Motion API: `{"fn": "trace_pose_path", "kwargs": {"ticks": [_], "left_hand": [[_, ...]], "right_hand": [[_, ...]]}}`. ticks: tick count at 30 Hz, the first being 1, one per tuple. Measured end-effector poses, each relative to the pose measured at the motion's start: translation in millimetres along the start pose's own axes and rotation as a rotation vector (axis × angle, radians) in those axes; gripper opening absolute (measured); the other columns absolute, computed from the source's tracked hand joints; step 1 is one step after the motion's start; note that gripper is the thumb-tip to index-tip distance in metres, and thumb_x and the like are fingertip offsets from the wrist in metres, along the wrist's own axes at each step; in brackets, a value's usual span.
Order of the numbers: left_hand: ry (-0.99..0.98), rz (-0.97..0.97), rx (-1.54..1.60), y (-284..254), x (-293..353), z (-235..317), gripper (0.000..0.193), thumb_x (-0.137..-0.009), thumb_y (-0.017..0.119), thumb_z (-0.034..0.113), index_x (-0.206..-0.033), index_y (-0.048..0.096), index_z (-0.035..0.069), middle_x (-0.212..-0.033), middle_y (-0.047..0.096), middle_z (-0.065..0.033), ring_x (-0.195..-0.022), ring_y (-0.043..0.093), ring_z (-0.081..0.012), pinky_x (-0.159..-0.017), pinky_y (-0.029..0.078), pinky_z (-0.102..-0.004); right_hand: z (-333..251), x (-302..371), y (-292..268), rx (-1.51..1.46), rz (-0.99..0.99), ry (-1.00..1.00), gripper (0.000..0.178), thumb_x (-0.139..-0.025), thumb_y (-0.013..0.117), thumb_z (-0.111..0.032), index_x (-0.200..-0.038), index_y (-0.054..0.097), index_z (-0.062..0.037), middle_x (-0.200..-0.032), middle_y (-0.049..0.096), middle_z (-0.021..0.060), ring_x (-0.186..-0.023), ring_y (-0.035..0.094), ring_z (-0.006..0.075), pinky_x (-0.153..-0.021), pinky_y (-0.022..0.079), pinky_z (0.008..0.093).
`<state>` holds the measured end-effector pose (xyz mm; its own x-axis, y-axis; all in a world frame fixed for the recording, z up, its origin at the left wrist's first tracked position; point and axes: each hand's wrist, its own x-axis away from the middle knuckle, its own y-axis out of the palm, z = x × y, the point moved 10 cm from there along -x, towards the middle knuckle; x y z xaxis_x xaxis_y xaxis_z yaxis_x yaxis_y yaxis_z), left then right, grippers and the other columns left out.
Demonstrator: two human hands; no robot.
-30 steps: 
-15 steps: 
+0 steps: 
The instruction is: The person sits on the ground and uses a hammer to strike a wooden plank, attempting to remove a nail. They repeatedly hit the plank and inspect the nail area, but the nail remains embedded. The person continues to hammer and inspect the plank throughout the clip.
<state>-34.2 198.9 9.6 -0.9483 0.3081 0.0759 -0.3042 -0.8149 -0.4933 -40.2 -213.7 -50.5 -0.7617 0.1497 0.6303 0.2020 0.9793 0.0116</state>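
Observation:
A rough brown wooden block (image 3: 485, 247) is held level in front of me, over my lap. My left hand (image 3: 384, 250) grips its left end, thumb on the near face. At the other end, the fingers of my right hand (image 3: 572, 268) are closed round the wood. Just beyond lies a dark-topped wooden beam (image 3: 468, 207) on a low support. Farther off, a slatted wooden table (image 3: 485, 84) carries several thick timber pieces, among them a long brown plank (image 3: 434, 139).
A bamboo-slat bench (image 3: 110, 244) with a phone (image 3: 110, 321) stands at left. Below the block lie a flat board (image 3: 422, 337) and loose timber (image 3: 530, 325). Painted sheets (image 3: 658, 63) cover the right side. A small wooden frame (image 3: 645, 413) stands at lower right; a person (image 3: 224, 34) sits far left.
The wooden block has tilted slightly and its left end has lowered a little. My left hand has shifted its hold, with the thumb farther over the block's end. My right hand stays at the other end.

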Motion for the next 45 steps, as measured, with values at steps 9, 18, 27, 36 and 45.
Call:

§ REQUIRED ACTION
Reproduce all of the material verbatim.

§ EXERCISE RESULT
Motion API: `{"fn": "trace_pose_path", "kwargs": {"ticks": [_], "left_hand": [[_, ...]], "right_hand": [[_, ...]]}}`. ticks: tick count at 30 Hz, the first being 1, one per tuple. Measured end-effector poses, each relative to the pose measured at the motion's start: translation in millimetres along the start pose's own axes and rotation as a rotation vector (axis × angle, radians) in those axes; gripper opening absolute (measured); the other columns absolute, computed from the source's tracked hand joints; step 1 is one step after the motion's start; note that gripper is the thumb-tip to index-tip distance in metres, and thumb_x and the like are fingertip offsets from the wrist in metres, along the wrist's own axes at each step; in brackets, a value's usual span.
Order of the numbers: left_hand: ry (-0.99..0.98), rz (-0.97..0.97), rx (-1.54..1.60), y (-284..254), x (-293..353), z (-235..317), gripper (0.000..0.193), thumb_x (-0.137..-0.009), thumb_y (-0.017..0.119), thumb_z (-0.034..0.113), index_x (-0.206..-0.033), index_y (-0.048..0.096), index_z (-0.035..0.069), middle_x (-0.212..-0.033), middle_y (-0.047..0.096), middle_z (-0.065..0.033), ring_x (-0.195..-0.022), ring_y (-0.043..0.093), ring_z (-0.081..0.012), pinky_x (-0.159..-0.017), pinky_y (-0.029..0.078), pinky_z (-0.102..-0.004); right_hand: z (-333..251), x (-302..371), y (-292..268), rx (-1.51..1.46), rz (-0.99..0.99), ry (-1.00..1.00), gripper (0.000..0.178), thumb_x (-0.139..-0.025), thumb_y (-0.013..0.117), thumb_z (-0.111..0.032), index_x (-0.200..-0.038), index_y (-0.054..0.097), index_z (-0.062..0.037), middle_x (-0.200..-0.032), middle_y (-0.049..0.096), middle_z (-0.021..0.060), ring_x (-0.186..-0.023), ring_y (-0.035..0.094), ring_z (-0.006..0.075), pinky_x (-0.153..-0.021), pinky_y (-0.022..0.079), pinky_z (0.008..0.093).
`<state>` holds the measured end-effector pose (xyz mm; its own x-axis, y-axis; all in a world frame fixed for the recording, z up, its origin at the left wrist's first tracked position; point and axes: each hand's wrist, its own x-axis away from the middle knuckle, its own y-axis out of the palm, z = x × y, the point moved 10 cm from there along -x, towards the middle knuckle; x y z xaxis_x xaxis_y xaxis_z yaxis_x yaxis_y yaxis_z), left then right, grippers and the other columns left out.
Demonstrator: two human hands; no robot.
-30 steps: 
-15 steps: 
+0 steps: 
The instruction is: The person sits on the ground and uses a hammer to strike a wooden plank, attempting to remove a nail. They repeatedly hit the plank and inspect the nail area, but the nail remains embedded. The person continues to hammer and inspect the plank throughout the clip.
<state>-34.2 198.9 9.6 -0.9483 0.3081 0.0759 -0.3042 -0.8149 -0.4933 -40.2 -213.7 -50.5 -0.7617 0.1497 0.6303 0.2020 0.9793 0.0116</state>
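Observation:
A rough brown wooden block (image 3: 485, 247) is held level in front of me, over my lap. My left hand (image 3: 384, 250) grips its left end, thumb on the near face. At the other end, the fingers of my right hand (image 3: 572, 268) are closed round the wood. Just beyond lies a dark-topped wooden beam (image 3: 468, 207) on a low support. Farther off, a slatted wooden table (image 3: 485, 84) carries several thick timber pieces, among them a long brown plank (image 3: 434, 139).
A bamboo-slat bench (image 3: 110, 244) with a phone (image 3: 110, 321) stands at left. Below the block lie a flat board (image 3: 422, 337) and loose timber (image 3: 530, 325). Painted sheets (image 3: 658, 63) cover the right side. A small wooden frame (image 3: 645, 413) stands at lower right; a person (image 3: 224, 34) sits far left.
The wooden block has tilted slightly and its left end has lowered a little. My left hand has shifted its hold, with the thumb farther over the block's end. My right hand stays at the other end.
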
Motion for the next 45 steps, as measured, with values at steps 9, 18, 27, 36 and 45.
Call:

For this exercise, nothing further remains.